53rd Mayor of Ottawa
- In office December 1, 1985 – February 15, 1991
- Preceded by: Marion Dewar
- Succeeded by: Marc Laviolette

Ottawa Alderman
- In office December 1, 1980 – December 1, 1985
- Preceded by: Joe Quinn
- Succeeded by: George Brown
- Constituency: Riverside Ward

Personal details
- Born: December 15, 1946 (age 79) Montreal, Quebec, Canada

= Jim Durrell =

Canadian politician

James A. Durrell (born December 15, 1946) is a Canadian business owner, former politician and president of the Ottawa Senators. He served as Mayor of Ottawa from 1985 to 1991.

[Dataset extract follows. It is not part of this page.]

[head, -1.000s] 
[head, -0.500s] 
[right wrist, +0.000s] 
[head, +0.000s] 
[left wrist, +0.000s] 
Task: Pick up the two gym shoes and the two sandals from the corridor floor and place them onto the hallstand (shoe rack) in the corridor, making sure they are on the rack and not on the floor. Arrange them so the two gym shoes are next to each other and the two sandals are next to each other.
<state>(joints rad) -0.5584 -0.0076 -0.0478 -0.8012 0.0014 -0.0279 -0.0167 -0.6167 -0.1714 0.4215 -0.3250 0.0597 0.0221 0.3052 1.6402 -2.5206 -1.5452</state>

Durrell has extensive governance experience and has served on numerous boards including the Business Development Bank of Canada, chairman of the Ottawa International Airport's Board of Directors, and chairman of the Ottawa Convention Centre. He also sat on the Ottawa Police Services Board. He has worked with numerous charities and organizations including the Ottawa Hospital, the United Way/Centraide Ottawa Campaign Cabinet, the Salvation Army, and the Kiwanis Club. Durrell received the Order of Canada in 2013. His Order of Canada medal capped off a year filled with tributes. In June he was awarded the Ottawa Chamber of Commerce's inaugural Lifetime Achievement Award, and three months later was given the Queen Elizabeth II Diamond Jubilee Medal. In November, he received the Order of Ottawa.

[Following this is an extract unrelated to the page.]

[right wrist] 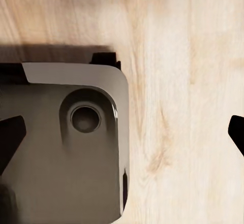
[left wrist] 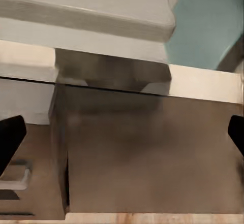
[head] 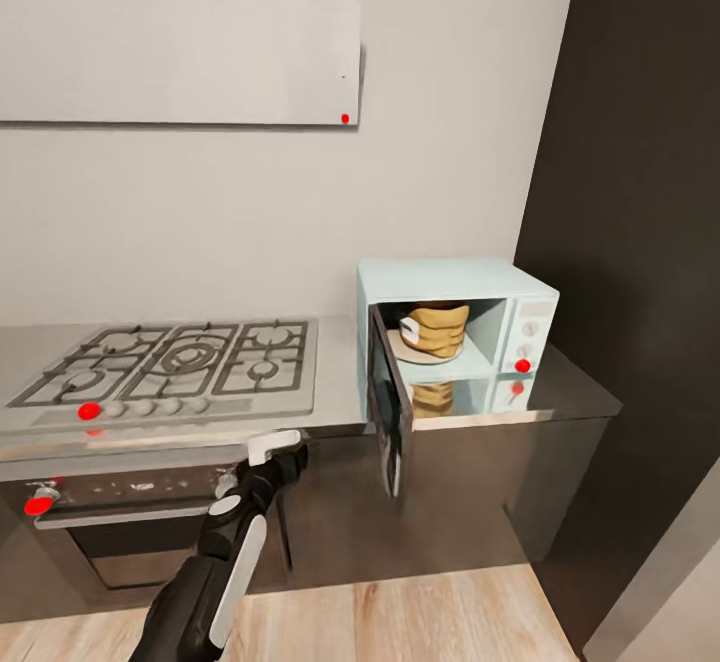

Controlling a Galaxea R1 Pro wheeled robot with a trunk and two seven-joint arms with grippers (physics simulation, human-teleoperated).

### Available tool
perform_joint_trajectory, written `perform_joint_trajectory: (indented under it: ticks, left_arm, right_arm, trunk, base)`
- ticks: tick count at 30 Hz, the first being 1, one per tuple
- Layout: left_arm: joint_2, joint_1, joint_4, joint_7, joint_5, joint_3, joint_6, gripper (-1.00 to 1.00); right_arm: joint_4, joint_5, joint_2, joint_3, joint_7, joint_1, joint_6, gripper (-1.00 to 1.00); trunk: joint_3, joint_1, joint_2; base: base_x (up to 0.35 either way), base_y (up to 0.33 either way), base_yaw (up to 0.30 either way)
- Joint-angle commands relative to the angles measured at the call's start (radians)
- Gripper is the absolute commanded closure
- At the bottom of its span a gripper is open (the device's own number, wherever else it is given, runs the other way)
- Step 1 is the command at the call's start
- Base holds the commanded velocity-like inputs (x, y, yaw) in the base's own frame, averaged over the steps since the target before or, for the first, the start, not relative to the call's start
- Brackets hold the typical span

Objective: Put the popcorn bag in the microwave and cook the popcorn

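Bag [head: 437, 328]: sat on the plate [head: 412, 352] inside the microwave [head: 455, 334] at the worktop's [head: 560, 392] right end; placement judged done. Door [head: 391, 414]: stood open; closing and heating remained. Left gripper [head: 283, 447]: spread, empty, below the worktop edge. Right gripper [right wrist: 122, 132]: spread, empty, over floor [right wrist: 178, 82].

The right tool's two dark fingertips [right wrist: 11, 140] stand wide apart above a pale wooden floor [right wrist: 178, 82] and a grey rounded robot base [right wrist: 66, 148].
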Motion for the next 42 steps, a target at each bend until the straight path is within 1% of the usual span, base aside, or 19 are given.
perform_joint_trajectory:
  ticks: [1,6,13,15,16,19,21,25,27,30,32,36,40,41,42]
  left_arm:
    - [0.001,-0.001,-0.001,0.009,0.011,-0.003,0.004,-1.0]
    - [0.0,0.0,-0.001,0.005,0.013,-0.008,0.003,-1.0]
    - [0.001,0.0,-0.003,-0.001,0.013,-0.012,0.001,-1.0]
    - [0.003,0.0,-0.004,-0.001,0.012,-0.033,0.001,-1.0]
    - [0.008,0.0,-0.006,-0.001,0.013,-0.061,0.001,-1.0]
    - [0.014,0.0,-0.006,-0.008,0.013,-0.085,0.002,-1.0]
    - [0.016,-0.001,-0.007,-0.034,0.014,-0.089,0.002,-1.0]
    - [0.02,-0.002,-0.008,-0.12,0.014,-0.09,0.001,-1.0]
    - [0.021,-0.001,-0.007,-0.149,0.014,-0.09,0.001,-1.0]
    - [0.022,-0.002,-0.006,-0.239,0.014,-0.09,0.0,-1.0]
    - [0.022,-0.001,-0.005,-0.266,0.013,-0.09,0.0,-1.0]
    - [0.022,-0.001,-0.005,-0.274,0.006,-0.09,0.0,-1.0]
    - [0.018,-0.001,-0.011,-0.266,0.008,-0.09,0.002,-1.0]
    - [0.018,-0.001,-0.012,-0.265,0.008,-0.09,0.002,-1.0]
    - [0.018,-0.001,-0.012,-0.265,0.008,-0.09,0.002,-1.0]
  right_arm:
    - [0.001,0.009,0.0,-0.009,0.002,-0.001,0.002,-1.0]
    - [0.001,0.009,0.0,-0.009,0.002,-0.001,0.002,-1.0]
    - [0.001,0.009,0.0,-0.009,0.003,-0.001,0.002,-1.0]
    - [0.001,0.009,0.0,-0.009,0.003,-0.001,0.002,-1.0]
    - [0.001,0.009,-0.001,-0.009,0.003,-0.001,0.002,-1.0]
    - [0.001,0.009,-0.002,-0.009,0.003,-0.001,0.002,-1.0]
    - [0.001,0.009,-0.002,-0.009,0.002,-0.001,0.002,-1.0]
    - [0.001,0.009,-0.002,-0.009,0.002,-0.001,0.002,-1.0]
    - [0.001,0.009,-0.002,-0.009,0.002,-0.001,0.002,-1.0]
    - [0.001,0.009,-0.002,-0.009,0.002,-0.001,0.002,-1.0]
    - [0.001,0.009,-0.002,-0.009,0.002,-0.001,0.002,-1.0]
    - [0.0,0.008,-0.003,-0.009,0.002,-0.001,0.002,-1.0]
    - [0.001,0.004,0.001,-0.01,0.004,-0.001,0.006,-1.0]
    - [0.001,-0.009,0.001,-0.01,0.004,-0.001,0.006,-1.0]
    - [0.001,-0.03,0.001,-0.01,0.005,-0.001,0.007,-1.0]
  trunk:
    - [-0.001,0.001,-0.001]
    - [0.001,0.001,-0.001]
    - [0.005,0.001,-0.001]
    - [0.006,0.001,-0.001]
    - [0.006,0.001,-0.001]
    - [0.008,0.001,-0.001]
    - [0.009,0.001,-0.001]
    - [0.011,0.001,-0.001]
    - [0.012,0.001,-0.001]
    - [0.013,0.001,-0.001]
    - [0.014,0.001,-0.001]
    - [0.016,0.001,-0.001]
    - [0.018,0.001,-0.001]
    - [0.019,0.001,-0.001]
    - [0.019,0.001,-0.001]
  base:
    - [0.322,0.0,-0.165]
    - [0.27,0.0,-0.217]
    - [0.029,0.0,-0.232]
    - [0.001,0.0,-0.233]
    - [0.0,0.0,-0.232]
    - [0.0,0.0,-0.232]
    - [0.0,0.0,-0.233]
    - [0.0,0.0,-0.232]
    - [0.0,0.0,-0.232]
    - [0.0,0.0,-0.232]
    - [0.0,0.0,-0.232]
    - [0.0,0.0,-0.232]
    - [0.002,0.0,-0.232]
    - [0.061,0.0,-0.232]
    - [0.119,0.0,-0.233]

He owns Jim Durrell Capital Dodge. Durrell, an insurance executive, was elected to Ottawa City Council in 1980. When long serving mayor Marion Dewar retired Durrell defeated Marlene Catterall running on a right-of-centre platform.

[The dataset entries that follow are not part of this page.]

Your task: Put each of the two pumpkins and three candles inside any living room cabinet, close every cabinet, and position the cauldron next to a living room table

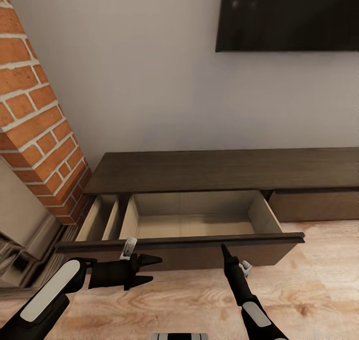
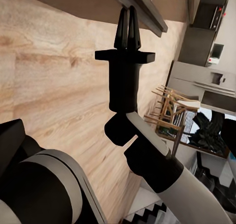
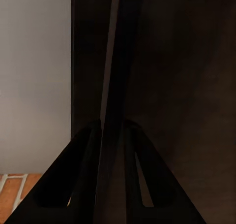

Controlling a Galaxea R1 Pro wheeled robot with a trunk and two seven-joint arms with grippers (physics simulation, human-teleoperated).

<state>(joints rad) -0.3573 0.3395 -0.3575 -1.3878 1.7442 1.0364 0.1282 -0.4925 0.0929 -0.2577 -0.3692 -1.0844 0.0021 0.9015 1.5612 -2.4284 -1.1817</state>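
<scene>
- Before the cabinet [image 1: 219, 170], its drawer [image 1: 199, 220] stood pulled out (pale inside).
- Left gripper [image 1: 153, 269]: jaws apart.
- Right gripper [image 1: 225, 251]: jaws together, at the drawer front.

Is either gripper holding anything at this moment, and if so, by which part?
Nothing is held. The left gripper is open and empty; the right gripper is shut with nothing between its fingers, by the open drawer's front.

Open cabinet [image 1: 199, 173] drawer right of fireplace [image 1: 35, 130]
</scene>
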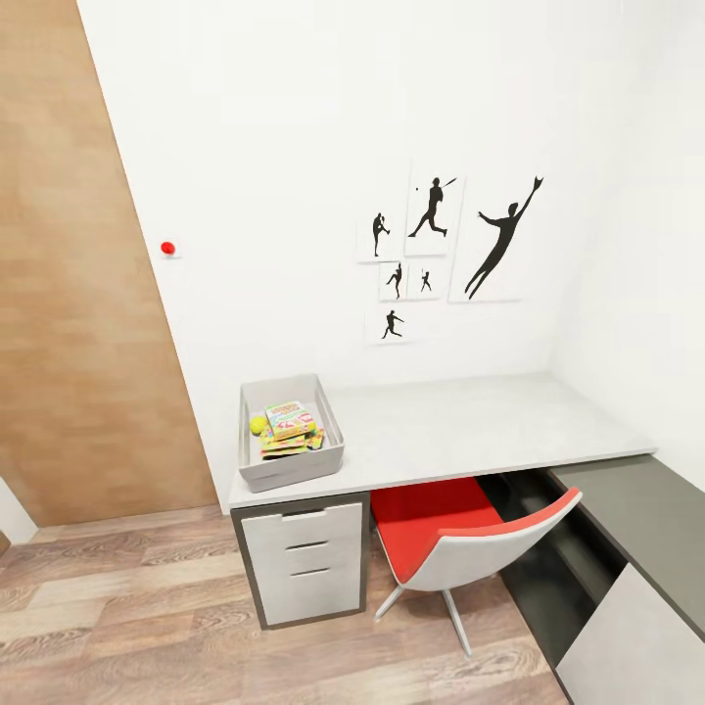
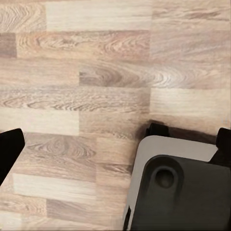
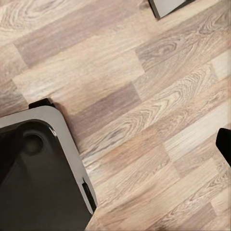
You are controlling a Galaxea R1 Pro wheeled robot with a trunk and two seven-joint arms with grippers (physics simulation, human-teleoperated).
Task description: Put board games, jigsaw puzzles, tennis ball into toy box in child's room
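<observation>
Nearest the head camera, at about five o'clock, a red-and-white chair [image 1: 460, 534] is tucked under the table [image 1: 470, 431], with wood floor [image 1: 127, 607] running to seven o'clock. At about nine o'clock on the light grey top sits the toy box [image 1: 290, 433], one bin, and inside it I count one tennis ball [image 1: 258, 424] against its left wall, one board game [image 1: 291, 418] with a busy lid lying on top, and bright jigsaw puzzle [image 1: 284, 446] edges showing under it; how many flat items are stacked below I cannot tell. No toy shows on the rest of the tabletop. On the wall at twelve to one o'clock hang six baseball silhouettes [image 1: 450, 245], and one red knob [image 1: 167, 248] sits at ten o'clock.

From the left wrist, plank floor and a grey-and-black part of the robot's base [image 2: 178, 187] at five o'clock; dark finger edges show at the frame's sides, but whether the claw is clenched or released I cannot tell.

From the right wrist, floor again, the base [image 3: 38, 173] at seven o'clock; that claw's state is likewise unclear.

My judgement: with both arms hanging low, the sensible course is to confirm the bed's games are accounted for before driving anywhere.
</observation>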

During his time as mayor Durrell was most closely involved in professional sports. He worked to obtain tax grants for the Ottawa Rough Riders football team, encouraged a Triple A baseball team to locate in Ottawa, and most notably he won an NHL franchise for the city. Early in his term, he secured the 1988 Grey Cup for Ottawa, and was involved in Ottawa's bid for the 1994 Commonwealth Games, which were later granted to Victoria, British Columbia.

In 1990, Durrell ran for the presidency of the Liberal Party of Canada, but dropped out due to a police investigation into campaign donations during the 1988 election.

In December 1990, Durrell was named president of the new Ottawa Senators team, maintaining this job and his position as mayor. However, he resigned as mayor in January 1991 due to the demands of his Senators job. He served in this role for a number of years, before being forced to leave due to the deep financial troubles of the team. He also served president and chief executive officer of the Ottawa Rough Riders for four months during the team's final season.

In December 2012, he was named as a Member of the Order of Canada. He was the chair of the Ottawa Hydro Board. In early 2014, Durrell successfully fought skin cancer.